Il Parlamento europeo ha dato il via libera con 389 voti a favore 206 contrari e 32 astenuti all'avvio dei negoziati interistituzionali sulla direttiva rimpatri con una maggioranza composta da Ppe, Ecr, Patrioti e ultradestra.
Il testo, di cui il meloniano Ciriani è stato una dei relatori, amplia le possibilità di individuare un "paese di ritorno", includendo non solo il paese di origine ma anche paesi terzi.
Rispetto alla normativa attuale inoltre, la proposta dà priorità al rimpatrio coercitivo rispetto alla partenza volontaria e prevede la possibilità di creare centri di rimpatrio ("return hubs") in paesi terzi.
"Oggi abbiamo trasformato le parole in azioni. L'era delle politiche migratorie non vincolanti è finita. Grazie ai Patrioti, il Parlamento europeo ha approvato un approccio significativamente più rigoroso per far rispettare il rimpatrio dei migranti irregolari". Così il gruppo dei Patrioti al Pe, casa europea della Lega, nella lettera pubblicata a seguito del voto sul regolamento sui rimpatri in plenaria.
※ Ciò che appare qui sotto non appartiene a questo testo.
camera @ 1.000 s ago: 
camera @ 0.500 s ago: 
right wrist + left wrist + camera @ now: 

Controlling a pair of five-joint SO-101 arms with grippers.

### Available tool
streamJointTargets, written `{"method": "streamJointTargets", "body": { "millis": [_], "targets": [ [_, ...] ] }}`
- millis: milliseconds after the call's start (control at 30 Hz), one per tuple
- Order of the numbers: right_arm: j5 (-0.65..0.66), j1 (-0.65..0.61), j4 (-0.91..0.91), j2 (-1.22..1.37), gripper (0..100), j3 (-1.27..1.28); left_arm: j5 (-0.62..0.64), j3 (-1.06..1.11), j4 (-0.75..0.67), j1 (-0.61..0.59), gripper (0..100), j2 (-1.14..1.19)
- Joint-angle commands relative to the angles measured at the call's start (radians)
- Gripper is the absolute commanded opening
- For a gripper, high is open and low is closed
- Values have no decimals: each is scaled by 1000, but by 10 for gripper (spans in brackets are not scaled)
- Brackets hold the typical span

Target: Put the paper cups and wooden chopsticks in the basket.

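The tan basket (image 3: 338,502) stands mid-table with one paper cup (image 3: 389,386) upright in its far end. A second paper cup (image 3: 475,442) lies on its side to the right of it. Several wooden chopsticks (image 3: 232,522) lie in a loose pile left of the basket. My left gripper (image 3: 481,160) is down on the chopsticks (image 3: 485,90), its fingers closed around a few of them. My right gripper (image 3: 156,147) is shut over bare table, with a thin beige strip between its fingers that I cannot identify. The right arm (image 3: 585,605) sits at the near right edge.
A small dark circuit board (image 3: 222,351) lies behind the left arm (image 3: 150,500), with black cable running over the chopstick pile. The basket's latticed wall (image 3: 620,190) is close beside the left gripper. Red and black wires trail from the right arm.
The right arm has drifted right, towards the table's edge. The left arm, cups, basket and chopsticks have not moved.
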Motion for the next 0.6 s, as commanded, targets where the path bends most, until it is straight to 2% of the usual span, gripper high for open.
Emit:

"Per mesi i partiti tradizionali sono rimasti bloccati nei negoziati, incapaci di ottenere risultati su questo dossier cruciale. Questa situazione di stallo è ora superata", sottolinea il gruppo dell'Europarlamento guidato dal francese Jordan Bardella, evidenziando che per anni "la Commissione europea, i tribunali e i media hanno attaccato gli Stati membri e i partiti politici che hanno osato resistere alla follia delle frontiere aperte, nonostante la politica migratoria dell'Unione europea abbia completamente fallito". "Una politica di rimpatrio rigorosa e applicabile può svolgere un ruolo importante - aggiungono i Patrioti -. Dopo un decennio di stallo politico, il Parlamento europeo ha finalmente adottato la sua posizione negoziale su un nuovo regolamento sui rimpatri. Unendo le forze con gruppi affini di destra, abbiamo dimostrato che una via alternativa è l'unica per garantire la sicurezza dell'Europa".